[Start of Attachment]

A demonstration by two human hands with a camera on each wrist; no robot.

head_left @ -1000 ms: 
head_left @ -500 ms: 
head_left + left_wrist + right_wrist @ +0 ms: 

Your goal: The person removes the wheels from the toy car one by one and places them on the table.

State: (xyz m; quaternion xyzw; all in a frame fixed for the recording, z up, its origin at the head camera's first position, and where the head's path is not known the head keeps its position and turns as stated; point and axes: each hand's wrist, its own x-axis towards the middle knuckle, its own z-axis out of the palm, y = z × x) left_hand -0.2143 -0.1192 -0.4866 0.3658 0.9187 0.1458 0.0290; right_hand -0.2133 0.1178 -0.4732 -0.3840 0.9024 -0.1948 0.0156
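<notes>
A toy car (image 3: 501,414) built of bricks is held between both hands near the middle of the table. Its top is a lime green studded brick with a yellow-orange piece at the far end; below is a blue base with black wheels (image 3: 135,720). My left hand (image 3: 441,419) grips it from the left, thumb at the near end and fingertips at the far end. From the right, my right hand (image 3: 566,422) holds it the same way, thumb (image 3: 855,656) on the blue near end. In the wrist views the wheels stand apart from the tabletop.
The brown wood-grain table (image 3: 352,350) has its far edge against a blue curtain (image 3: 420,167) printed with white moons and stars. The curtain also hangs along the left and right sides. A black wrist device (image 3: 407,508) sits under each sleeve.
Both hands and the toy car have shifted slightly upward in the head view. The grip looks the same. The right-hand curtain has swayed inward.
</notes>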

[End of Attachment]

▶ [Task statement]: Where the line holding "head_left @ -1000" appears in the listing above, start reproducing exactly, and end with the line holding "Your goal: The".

▶ [Written answer]:
head_left @ -1000 ms: 
head_left @ -500 ms: 
head_left + left_wrist + right_wrist @ +0 ms: 

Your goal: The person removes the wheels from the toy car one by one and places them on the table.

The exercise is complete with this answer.